**EXERCISE REQUIREMENTS:** Give back the full data, unchanged and complete.

--------------------

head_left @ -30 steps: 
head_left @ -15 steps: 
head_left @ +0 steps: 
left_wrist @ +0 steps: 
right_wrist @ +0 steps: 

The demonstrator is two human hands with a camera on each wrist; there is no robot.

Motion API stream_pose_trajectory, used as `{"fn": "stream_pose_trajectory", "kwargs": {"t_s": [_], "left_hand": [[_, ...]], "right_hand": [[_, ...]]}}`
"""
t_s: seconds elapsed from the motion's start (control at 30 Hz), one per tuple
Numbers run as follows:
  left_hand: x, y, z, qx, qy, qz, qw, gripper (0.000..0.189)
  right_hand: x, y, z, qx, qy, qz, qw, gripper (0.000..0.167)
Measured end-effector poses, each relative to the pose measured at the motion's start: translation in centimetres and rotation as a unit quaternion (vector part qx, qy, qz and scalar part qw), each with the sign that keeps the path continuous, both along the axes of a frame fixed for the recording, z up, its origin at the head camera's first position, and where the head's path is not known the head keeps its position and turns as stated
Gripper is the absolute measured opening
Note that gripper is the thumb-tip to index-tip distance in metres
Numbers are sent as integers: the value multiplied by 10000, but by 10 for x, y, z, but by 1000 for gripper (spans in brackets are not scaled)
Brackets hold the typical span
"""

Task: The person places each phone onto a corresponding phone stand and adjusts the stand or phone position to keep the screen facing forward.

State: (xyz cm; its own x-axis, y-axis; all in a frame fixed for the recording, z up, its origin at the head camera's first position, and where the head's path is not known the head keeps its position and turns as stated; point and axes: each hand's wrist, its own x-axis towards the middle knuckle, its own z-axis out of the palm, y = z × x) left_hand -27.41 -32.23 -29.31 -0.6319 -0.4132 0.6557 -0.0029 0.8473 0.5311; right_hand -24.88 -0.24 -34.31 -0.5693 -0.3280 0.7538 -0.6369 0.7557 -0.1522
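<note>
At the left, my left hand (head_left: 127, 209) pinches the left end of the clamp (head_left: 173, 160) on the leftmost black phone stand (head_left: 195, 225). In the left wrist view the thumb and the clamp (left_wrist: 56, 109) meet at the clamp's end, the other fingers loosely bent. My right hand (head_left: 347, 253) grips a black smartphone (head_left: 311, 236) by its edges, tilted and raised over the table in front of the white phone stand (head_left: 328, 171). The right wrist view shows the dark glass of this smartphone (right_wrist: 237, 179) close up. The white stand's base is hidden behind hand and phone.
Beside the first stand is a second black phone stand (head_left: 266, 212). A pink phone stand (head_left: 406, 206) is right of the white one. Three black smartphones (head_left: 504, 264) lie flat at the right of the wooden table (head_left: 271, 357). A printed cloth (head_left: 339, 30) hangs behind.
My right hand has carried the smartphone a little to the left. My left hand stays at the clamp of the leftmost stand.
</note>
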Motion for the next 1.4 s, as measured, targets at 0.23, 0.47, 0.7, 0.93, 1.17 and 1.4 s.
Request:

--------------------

**SOLUTION FOR THIS TASK:**
head_left @ -30 steps: 
head_left @ -15 steps: 
head_left @ +0 steps: 
left_wrist @ +0 steps: 
right_wrist @ +0 steps: 

The demonstrator is two human hands with a camera on each wrist; there is no robot.

Motion API stream_pose_trajectory, used as `{"fn": "stream_pose_trajectory", "kwargs": {"t_s": [_], "left_hand": [[_, ...]], "right_hand": [[_, ...]]}}`
"""
t_s: seconds elapsed from the motion's start (control at 30 Hz), one per tuple
Numbers run as follows:
  left_hand: x, y, z, qx, qy, qz, qw, gripper (0.000..0.189)
  right_hand: x, y, z, qx, qy, qz, qw, gripper (0.000..0.167)
Measured end-effector poses, each relative to the pose measured at the motion's start: translation in centimetres and rotation as a unit quaternion (vector part qx, qy, qz and scalar part qw), each with the sign that keeps the path continuous, both along the axes of a frame fixed for the recording, z up, its origin at the head camera's first position, and where the head's path is not known the head keeps its position and turns as stated
Gripper is the absolute measured opening
Note that gripper is the thumb-tip to index-tip distance in metres
Numbers are sent as integers: the value multiplied by 10000, but by 10 for x, y, z, but by 1000 for gripper (spans in brackets are not scaled)
Brackets hold the typical span
"""

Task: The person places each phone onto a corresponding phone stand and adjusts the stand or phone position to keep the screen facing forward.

State: (xyz cm; its own x-axis, y-axis; all in a frame fixed for the recording, z up, its origin at the head camera's first position, and where the head's path is not known the head keeps its position and turns as stated; point and axes: each hand's wrist, its own x-axis towards the middle knuckle, its own z-axis out of the palm, y = z × x) left_hand -27.41 -32.23 -29.31 -0.6319 -0.4132 0.6557 -0.0029 0.8473 0.5311; right_hand -24.88 -0.24 -34.31 -0.5693 -0.3280 0.7538 -0.6369 0.7557 -0.1522
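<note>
At the left, my left hand (head_left: 127, 209) pinches the left end of the clamp (head_left: 173, 160) on the leftmost black phone stand (head_left: 195, 225). In the left wrist view the thumb and the clamp (left_wrist: 56, 109) meet at the clamp's end, the other fingers loosely bent. My right hand (head_left: 347, 253) grips a black smartphone (head_left: 311, 236) by its edges, tilted and raised over the table in front of the white phone stand (head_left: 328, 171). The right wrist view shows the dark glass of this smartphone (right_wrist: 237, 179) close up. The white stand's base is hidden behind hand and phone.
Beside the first stand is a second black phone stand (head_left: 266, 212). A pink phone stand (head_left: 406, 206) is right of the white one. Three black smartphones (head_left: 504, 264) lie flat at the right of the wooden table (head_left: 271, 357). A printed cloth (head_left: 339, 30) hangs behind.
My right hand has carried the smartphone a little to the left. My left hand stays at the clamp of the leftmost stand.
</note>
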Motion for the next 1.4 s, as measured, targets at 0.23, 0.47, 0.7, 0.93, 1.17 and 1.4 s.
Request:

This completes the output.